Renault Trucks El Djazaïr a présenté une nouvelle demande d’agrément. En mai 2025, le gouvernement lui a demandé de revoir sa copie afin d’atteindre un taux d’intégration de 30 % au bout de cinq années d’activités dans le pays.

Il est à noter que la visite du représentant du groupe Volvo intervient dans un contexte où le secteur de l’automobile en Algérie amorce un nouveau virage pour redémarrer sur des bases solides lui permettant de contribuer à l’essor de l’économie, selon le gouvernement.

Car le transport routier et lourd est considéré comme la soupape qui fait fonctionner le moteur de toute économie, contribuant à la dynamisation des secteurs tels que les travaux publics, l’industrie, l’énergie, les mines, l’agriculture et l’industrie.

Tensions sur les véhicules lourds

L’Algérie cherche, en fait, à créer dans le secteur automobile un écosystème fondé, entre autres, sur une intégration de plus en plus élevée dans la production en développant un tissu de sous-traitants locaux qui la libère progressivement de sa dépendance vis-à-vis de l’étranger. Elle veut s’appuyer également sur des partenariats internationaux dans le but de soutenir le secteur de l’industrie.
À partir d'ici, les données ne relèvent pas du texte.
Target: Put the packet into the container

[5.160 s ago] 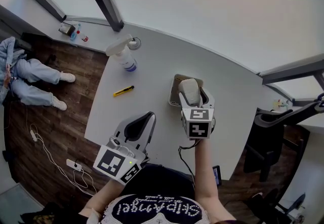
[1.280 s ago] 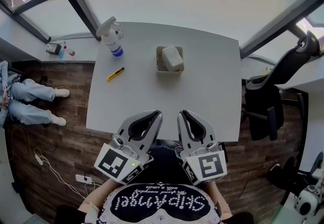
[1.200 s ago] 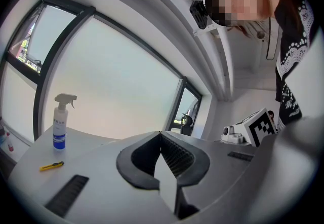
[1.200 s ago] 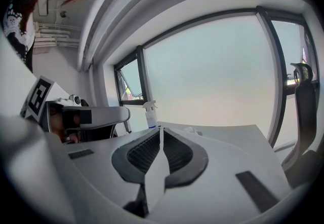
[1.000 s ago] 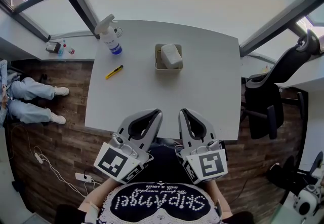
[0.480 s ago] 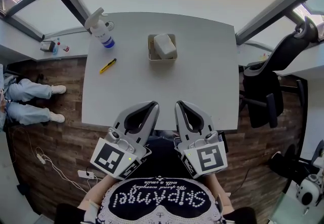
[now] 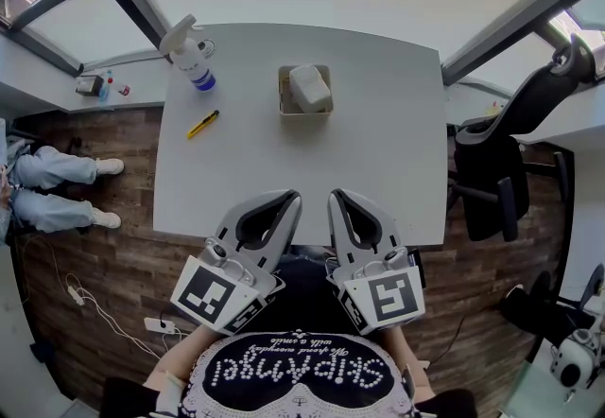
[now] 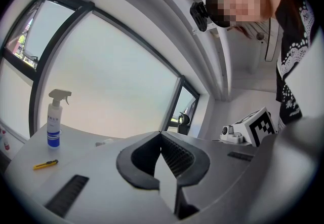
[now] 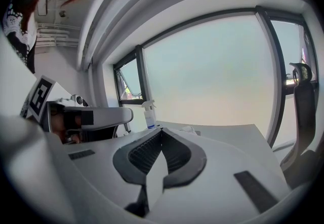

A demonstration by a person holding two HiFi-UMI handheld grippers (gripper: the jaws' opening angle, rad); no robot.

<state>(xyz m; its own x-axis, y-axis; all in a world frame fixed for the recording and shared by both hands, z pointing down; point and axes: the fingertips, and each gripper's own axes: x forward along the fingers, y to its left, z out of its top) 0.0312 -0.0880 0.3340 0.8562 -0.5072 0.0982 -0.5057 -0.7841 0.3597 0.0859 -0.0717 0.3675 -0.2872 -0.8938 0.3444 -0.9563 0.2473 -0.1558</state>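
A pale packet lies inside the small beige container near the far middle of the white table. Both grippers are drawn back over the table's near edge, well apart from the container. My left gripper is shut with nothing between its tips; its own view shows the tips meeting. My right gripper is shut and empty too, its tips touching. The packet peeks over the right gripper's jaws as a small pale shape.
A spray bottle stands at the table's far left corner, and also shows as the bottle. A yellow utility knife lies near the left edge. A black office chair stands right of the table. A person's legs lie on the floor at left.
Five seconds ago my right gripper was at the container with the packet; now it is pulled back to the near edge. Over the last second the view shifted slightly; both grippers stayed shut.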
La volonté de Volvo de reprendre son usine Renault Trucks à Meftah survient dans un contexte marqué par une pénurie de poids lourds neufs en Algérie, où l’essentiel du transport de marchandises se fait par route.

Ce manque pénalise les entreprises alors que le parc de véhicules lourds est vieillissant, ce qui engendre des pannes fréquentes aux camions, la hausse des coûts d’entretien et ceux des prestations.